Was it the Nobel Prize that kindled in the Latvian literati an interest in Tagore?
Ivbulis comes up with an elaborate answer. "Sir William Jones's translation of Sakuntala appeared in 1789. Europe, which was then trying to develop romanticism, saw in it a culmination of their aspirations. The translation profoundly influenced the Oriental scholars in Germany and Latvia was long under the dominance of Germany. Love for Sanskrit plays came through German Imperialism in the 19th century. Tagore became popular in the 1920s after the Nobel award and he was thought of as a mystic. But we saw him as one among ourselves. We always see India close with brotherly attachment. Our freedom struggle is also not different from that of India."
Ivbulis has heard about Bharatiyar.

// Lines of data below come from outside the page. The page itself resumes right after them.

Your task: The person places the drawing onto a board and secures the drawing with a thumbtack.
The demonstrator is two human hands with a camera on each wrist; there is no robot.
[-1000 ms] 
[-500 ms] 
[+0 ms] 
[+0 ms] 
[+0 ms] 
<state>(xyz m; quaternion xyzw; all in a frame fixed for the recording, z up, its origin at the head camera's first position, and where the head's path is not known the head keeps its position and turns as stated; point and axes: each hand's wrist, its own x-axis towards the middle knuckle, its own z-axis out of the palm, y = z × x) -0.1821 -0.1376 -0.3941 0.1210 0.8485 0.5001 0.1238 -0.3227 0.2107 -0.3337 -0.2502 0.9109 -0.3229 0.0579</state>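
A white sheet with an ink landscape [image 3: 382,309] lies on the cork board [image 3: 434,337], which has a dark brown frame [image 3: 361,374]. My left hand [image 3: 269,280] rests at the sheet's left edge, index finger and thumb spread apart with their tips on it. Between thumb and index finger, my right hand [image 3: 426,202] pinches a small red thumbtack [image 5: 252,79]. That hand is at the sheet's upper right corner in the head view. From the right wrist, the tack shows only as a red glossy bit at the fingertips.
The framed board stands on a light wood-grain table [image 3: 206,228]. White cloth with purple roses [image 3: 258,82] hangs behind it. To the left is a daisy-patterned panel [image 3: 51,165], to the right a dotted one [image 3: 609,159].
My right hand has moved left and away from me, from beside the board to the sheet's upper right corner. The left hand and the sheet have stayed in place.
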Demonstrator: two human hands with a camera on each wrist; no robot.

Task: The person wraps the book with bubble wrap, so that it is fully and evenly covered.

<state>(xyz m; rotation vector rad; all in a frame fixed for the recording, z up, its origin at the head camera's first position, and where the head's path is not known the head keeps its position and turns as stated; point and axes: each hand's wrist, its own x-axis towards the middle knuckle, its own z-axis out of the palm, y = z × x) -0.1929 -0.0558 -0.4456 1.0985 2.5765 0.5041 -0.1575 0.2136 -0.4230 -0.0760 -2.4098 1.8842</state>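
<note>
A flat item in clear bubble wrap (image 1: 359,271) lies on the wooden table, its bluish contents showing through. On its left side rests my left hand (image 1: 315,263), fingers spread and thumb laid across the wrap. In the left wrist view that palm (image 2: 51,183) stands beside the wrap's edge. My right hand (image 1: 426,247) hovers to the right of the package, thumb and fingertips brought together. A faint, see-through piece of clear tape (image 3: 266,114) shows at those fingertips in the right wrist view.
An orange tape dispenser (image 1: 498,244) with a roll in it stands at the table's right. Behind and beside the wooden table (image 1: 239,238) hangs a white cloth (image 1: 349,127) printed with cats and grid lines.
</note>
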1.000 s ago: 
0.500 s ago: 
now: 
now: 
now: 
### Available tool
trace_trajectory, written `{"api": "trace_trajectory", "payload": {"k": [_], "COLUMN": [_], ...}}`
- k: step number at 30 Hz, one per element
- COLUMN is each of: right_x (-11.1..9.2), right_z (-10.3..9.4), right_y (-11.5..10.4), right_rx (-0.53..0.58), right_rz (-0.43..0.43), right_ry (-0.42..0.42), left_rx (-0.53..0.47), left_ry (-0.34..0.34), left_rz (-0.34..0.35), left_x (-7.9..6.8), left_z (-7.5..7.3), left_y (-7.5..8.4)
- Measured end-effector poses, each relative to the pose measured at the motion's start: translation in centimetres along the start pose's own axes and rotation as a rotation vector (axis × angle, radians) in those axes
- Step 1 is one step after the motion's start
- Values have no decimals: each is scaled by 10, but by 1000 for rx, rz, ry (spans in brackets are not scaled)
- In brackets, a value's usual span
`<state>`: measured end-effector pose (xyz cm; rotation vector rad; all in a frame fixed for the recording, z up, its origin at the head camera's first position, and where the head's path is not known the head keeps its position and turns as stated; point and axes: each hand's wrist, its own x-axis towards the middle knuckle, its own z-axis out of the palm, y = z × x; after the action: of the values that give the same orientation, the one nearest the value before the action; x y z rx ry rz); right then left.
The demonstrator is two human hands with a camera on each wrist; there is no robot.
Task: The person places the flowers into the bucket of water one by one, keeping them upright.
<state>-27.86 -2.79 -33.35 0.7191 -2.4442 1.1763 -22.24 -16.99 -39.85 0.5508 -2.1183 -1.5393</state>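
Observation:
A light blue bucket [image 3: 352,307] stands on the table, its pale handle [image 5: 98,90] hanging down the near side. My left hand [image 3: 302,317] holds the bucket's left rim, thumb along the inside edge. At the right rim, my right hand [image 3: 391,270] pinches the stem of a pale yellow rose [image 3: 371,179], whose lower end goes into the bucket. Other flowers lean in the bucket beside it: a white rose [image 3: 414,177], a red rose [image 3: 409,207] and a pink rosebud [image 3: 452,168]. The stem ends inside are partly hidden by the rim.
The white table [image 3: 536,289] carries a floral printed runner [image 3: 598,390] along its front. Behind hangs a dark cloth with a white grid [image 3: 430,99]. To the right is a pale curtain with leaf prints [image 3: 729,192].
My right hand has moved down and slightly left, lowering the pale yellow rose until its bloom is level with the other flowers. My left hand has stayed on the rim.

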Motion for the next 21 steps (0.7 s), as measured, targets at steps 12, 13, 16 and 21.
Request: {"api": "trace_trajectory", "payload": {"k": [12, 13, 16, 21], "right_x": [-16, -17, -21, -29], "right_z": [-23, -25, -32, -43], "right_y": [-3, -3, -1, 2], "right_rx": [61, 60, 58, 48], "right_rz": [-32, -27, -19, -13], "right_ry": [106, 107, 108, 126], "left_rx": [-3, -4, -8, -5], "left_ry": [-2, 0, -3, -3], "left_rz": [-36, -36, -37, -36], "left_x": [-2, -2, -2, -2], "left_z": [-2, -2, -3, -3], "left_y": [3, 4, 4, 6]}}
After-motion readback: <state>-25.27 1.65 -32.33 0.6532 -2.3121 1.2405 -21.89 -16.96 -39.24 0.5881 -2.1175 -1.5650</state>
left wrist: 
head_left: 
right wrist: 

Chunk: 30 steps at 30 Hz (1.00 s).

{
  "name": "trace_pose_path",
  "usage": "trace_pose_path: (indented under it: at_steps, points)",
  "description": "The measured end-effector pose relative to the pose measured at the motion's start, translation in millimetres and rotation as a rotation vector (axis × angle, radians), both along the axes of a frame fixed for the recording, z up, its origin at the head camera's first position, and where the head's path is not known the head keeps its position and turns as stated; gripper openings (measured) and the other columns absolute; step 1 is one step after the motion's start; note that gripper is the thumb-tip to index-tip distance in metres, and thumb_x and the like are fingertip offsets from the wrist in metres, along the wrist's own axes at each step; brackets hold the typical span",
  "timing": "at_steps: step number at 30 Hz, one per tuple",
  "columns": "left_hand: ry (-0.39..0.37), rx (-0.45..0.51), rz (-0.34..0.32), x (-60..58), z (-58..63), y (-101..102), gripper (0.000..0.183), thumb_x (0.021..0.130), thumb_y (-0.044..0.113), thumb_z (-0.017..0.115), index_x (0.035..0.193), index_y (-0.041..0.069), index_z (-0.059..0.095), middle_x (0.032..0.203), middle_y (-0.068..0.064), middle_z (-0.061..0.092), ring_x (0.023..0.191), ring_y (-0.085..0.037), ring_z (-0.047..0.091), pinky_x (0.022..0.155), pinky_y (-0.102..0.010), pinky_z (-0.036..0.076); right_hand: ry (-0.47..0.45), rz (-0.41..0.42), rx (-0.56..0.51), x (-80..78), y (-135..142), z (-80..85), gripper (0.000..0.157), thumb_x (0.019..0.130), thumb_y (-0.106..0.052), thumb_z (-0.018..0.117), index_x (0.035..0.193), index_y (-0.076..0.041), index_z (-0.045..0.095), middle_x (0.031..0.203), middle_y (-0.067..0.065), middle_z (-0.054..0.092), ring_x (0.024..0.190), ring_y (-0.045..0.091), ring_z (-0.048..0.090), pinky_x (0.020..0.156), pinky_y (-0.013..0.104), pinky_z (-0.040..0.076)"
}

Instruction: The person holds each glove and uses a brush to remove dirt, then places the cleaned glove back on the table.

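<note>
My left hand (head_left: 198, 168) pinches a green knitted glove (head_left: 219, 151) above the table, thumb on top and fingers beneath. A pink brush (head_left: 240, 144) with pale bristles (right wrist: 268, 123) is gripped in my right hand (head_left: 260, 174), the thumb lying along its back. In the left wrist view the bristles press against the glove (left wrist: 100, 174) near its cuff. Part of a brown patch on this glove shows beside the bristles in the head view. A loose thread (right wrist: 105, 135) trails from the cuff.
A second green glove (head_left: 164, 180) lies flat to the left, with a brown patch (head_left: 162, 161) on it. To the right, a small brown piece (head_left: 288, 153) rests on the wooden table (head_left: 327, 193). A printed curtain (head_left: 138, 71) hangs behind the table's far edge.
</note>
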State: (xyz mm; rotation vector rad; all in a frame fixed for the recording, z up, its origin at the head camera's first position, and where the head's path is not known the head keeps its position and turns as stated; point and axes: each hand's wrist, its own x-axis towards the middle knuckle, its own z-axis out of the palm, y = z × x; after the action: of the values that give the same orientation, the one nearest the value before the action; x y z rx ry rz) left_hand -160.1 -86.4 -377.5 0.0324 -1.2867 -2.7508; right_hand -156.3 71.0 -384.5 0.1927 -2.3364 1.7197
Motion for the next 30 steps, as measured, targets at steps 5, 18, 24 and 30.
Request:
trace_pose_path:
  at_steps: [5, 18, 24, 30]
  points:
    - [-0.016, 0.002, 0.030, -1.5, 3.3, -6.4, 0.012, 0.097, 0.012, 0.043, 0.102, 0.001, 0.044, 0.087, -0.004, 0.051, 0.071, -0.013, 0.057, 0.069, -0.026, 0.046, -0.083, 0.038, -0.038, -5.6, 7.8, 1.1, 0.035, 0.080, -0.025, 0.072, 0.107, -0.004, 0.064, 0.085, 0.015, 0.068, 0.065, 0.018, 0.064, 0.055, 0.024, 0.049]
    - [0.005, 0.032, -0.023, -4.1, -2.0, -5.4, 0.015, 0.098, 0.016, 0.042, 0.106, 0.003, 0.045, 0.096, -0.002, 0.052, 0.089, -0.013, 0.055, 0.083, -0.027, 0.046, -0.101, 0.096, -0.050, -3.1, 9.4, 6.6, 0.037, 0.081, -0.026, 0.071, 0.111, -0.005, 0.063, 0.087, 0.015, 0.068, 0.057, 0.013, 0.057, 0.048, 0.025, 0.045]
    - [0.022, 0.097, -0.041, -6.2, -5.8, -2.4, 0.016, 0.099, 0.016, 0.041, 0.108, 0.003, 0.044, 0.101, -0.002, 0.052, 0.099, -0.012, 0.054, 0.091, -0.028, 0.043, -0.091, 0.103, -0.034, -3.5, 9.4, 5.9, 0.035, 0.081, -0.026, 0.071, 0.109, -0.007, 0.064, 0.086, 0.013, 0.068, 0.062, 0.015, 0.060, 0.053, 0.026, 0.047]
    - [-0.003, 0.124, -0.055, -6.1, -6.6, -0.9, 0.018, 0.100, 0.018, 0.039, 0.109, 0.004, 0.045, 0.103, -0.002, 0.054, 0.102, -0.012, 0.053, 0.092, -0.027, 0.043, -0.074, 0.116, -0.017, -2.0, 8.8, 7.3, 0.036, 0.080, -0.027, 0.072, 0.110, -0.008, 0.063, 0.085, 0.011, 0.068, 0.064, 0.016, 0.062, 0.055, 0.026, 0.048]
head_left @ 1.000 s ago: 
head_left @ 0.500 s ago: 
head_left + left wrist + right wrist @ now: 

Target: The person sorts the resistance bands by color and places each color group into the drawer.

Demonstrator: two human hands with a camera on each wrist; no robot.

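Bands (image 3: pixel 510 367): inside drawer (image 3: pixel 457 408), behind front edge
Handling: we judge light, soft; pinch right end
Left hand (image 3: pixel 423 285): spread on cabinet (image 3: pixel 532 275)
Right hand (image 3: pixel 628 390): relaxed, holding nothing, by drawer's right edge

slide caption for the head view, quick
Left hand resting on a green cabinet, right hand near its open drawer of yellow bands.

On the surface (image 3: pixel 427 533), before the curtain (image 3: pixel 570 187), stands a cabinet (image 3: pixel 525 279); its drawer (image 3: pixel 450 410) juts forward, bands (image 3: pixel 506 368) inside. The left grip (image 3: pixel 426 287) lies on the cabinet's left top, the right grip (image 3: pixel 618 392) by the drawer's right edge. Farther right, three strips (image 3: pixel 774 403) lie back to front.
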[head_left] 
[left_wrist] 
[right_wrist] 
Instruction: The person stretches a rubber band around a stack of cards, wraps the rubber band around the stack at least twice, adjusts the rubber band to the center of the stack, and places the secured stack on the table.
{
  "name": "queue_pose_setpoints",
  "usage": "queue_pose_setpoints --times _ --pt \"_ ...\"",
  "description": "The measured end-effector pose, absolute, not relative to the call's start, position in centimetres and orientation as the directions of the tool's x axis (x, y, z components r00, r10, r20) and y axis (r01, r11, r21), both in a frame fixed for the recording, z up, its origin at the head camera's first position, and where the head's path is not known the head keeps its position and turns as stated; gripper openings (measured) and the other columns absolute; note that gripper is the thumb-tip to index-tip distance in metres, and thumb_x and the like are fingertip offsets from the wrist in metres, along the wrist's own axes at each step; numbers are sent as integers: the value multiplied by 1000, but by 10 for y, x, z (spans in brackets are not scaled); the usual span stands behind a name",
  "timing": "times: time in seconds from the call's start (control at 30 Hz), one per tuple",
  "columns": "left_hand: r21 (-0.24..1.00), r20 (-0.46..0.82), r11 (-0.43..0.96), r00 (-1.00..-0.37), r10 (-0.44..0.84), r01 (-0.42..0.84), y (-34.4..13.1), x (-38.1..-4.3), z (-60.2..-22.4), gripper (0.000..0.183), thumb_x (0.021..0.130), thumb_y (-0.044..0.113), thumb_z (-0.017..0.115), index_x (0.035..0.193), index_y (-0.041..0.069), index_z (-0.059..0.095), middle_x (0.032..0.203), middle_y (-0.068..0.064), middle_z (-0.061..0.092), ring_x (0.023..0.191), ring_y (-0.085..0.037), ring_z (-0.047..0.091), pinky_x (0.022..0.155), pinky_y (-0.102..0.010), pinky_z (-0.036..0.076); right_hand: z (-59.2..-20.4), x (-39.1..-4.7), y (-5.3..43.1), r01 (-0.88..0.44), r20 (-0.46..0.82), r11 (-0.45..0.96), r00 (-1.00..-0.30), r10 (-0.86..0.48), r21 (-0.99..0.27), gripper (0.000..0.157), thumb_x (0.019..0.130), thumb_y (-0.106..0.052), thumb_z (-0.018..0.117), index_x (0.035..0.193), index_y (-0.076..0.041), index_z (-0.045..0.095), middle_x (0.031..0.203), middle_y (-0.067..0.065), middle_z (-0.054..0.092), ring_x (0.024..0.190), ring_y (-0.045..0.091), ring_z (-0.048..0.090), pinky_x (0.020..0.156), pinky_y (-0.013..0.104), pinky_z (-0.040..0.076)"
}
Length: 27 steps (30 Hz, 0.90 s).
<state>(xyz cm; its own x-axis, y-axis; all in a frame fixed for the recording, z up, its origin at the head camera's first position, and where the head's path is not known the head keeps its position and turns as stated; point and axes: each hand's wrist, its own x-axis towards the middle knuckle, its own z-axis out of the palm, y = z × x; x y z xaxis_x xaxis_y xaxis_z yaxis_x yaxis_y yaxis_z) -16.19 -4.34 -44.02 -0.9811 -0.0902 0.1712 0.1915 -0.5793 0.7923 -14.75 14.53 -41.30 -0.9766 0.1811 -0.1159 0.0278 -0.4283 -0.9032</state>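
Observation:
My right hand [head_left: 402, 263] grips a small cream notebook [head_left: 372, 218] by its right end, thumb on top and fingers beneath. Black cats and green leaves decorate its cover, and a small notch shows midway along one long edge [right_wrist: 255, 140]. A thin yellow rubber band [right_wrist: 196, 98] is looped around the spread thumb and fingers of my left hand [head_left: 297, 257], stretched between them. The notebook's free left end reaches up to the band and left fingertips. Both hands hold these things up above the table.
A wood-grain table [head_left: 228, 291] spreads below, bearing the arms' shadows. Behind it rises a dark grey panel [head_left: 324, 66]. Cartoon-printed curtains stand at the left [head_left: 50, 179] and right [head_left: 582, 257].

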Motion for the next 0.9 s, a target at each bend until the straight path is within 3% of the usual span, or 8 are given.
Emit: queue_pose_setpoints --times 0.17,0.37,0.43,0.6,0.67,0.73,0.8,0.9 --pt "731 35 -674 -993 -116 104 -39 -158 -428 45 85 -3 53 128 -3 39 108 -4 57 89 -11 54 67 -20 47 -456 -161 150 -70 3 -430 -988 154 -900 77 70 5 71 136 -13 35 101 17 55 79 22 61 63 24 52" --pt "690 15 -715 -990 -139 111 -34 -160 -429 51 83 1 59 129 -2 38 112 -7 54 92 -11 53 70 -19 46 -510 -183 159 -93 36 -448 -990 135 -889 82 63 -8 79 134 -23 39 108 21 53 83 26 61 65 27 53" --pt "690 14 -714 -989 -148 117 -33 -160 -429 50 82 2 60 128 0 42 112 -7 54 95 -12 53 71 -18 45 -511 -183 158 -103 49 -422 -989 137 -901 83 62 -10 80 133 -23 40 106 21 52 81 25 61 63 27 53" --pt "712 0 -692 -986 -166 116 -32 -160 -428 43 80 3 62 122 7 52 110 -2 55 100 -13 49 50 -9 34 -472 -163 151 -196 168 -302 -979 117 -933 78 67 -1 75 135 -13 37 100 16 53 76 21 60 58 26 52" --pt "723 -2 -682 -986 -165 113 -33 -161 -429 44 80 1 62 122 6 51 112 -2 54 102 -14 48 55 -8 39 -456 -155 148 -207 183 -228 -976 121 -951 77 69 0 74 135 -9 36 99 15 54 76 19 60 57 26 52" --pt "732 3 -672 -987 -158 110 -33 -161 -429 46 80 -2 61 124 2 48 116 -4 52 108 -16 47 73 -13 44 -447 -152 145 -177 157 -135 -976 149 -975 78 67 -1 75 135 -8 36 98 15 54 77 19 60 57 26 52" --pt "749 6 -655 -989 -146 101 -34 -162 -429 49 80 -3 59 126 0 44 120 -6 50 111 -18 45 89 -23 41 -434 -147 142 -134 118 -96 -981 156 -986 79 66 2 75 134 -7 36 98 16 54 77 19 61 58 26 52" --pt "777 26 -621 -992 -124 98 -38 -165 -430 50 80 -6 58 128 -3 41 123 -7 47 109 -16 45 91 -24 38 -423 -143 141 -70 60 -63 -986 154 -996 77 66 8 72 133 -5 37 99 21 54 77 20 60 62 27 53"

Ivbulis envisages a great role for translation in not just introducing the work to new readers. He thinks that an author should be frequently translated and this will help re-orient the author in the minds of those who savour his skewed image. Ivbulis translated Tagore's Ghare Baire (Home and the World) into Latvian, which sold 5,000 copies in a few months. He is also the first Latvian scholar to translate the works of Tagore from the Bengali originals.
Has the love for Indian literature stopped with Tagore? Not by any means if the works of R. K. Narayan and Arundhati Roy which are currently being translated into Latvian are any indication.
How do writers fare in Latvia? "When we were under repression during Soviet rule there were many professional writers who were paid well. Perhaps their number was 25. But now in free Latvia only a few writers can thrive through writing." Ivbulis, however, sees a silver lining in that promising young writers have just started appearing on the scene.
Ivbulis is no full time writer either though his output is prolific. He teaches Literary Theory and post-modernism and heads the chair of Oriental Studies in the University of Latvia.
Besides Latvian, his mother tongue, he has written in Russian among others `The creative writings of Rabindranath Tagore' a prize winning work and in English `East and West the interaction of Cultures.' He is very familiar with Bengali, French and German and has a nodding acquaintance with Spanish (``I can read it with dictionary"). Sixty-eight year old Ivbulis has frequently visited India and loves to travel by train and overcrowded buses to know Indians well.